Für mich sind diese Bilder auch immer wieder ein Highlight. Ich würde lügen, wenn ich sage, dass ich sie nicht gerne mache. Daher gehe ich da auch immer sehr zurückhaltend ran. Vor der Kamera bestimme nicht ich den Takt, sondern die Person auf den Bildern. Jeder tickt da anders, jeder benötigt seine individuelle Zeit für diese Bilder. Und genau das gebe ich jedem, so wie sie es braucht.

Das Ergebnis sind immer ehrliche Bilder. Mit Gefühl, Stimmung und Emotionen. Nichts von der Stange und ganz individuell erstellt. Nie ganz perfekt, dafür mit den Ecken und Kanten des Lebens. Und das macht für mich die Fotografie auch aus. Wahrheit zeigen, ohne bloß zu stellen, und nichts mit Photoshop vertuschen.

In diesem Outfit haben wir dann noch mit einem Spiegel gearbeitet. Auch das wurde von Enya initiiert und von uns zusammen dann in Szene gesetzt. Gar nicht so einfach über einen kleinen Spiegel zu fokussieren.

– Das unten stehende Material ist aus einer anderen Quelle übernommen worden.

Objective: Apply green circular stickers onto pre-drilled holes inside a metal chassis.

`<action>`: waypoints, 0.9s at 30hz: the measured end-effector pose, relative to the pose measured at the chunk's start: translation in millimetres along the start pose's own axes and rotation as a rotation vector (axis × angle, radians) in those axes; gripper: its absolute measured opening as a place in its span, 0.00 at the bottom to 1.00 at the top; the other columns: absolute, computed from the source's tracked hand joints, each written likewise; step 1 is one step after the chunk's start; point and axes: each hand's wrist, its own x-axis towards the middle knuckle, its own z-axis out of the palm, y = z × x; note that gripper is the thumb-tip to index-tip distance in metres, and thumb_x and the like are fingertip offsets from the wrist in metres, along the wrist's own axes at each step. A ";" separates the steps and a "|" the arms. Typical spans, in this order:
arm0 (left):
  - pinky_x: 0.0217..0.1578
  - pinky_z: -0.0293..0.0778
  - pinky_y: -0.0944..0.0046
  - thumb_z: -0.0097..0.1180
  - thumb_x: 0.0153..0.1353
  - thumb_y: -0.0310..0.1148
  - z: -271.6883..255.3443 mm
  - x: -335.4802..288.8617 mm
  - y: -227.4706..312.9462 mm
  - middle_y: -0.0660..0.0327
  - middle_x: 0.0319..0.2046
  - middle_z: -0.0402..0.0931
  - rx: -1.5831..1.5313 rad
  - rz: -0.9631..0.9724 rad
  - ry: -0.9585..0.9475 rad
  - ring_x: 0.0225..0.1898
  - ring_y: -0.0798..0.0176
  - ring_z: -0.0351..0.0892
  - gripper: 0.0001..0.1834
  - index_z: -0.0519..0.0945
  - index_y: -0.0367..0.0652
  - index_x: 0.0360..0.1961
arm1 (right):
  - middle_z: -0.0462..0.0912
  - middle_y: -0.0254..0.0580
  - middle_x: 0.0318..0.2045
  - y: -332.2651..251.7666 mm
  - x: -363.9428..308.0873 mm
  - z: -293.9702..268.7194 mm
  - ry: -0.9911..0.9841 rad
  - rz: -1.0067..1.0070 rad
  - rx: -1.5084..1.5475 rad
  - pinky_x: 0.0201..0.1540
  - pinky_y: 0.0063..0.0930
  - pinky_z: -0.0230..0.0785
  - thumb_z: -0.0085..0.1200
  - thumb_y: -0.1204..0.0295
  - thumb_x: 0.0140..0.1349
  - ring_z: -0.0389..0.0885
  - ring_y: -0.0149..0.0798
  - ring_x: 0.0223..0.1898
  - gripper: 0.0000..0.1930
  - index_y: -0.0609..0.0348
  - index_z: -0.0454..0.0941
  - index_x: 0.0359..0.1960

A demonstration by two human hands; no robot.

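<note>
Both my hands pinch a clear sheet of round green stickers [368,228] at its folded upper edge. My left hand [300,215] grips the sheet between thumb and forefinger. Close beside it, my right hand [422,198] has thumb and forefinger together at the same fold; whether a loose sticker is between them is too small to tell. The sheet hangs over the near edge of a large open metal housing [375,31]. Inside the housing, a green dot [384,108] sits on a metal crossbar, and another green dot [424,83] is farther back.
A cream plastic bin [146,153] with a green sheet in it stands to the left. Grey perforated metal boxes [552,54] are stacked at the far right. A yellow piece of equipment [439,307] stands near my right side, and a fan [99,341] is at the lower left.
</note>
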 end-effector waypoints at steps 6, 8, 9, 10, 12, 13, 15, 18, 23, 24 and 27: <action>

Auch ich habe immer wieder Highlights im Gepäck, damit ich mich bedanken kann. So hatte ich diesmal Droni im Gepäck, um Luftbilder mit dem Titel „RoofTop“ zu machen. Fix den Mädels gezeigt, wie man auf das Dach kommt. Ein paar Sicherheitshinweise mitgegeben und schon ging es los. Einstellungen in der Drohne gemacht, Timer auf 5 Sekunden Intervall und fast nur aus die Flugbahn und das Posing geachtet.

Sportlich ging es da dann auch noch her. Denn das war auch ein Wunsch von ihr, etwas sportliches mit in die Bilder zu bringen. Gesagt – getan. Handstand und Brücke auf dem Dach, mit Vogelperspektive. Das nenne ich 100% Einsatz! Solche Bilder macht und hat halt nicht jeder. Auch wieder ein Grund, warum immer wieder die Menschen mit mir gerne arbeiten: Es wird nicht langweilig!

Aber ich hatte noch ein Highlight in meinem Fotorucksack. Rauchfackeln! Wer sagt da schon nein? Und in dieser Location kann man sie recht entspannt sowie sicher einsetzen. Einfach einen Ort mit Beton suchen. Auch hier wieder eine kurze Sicherheitseinweisung, damit das Shooting auch ein Erfolg wird. Schon ging es los. 60 Sekunden Sport mit Fackel. Das Ganze mit 2 Durchgängen. Fitness? Check!

Und so komme ich schon zu den letzten Bildern. Chronologisch sind sie vor dem Rauch entstanden, aber der Flow vom Text verführte mich zur kleinen Umgestaltung. Ein Bild davon ist schon das Beitragsbild gewesen. Und abschließend möchte ich diese zwei Bilder mit auf den Weg geben.

Nun bleibt mir nur noch das Schlusswort. Es war mal wieder ein tolles Shooting. Tolle Ideen wurden umgesetzt, viel Erfahrung wurde gesammelt. Auch ich habe wieder was gelernt um es beim nächsten Shooting noch besser zu machen.

Hast du noch Fragen oder möchtest mir etwas dazu mitteilen? Dann gerne über die Kommentare oder per Mail. Wie du magst.

Ich freue mich schon jetzt auf den kommenden Termin mit Enya. Der steht soweit, auch mit Ideen und Location. Der Tag muss nur noch kommen!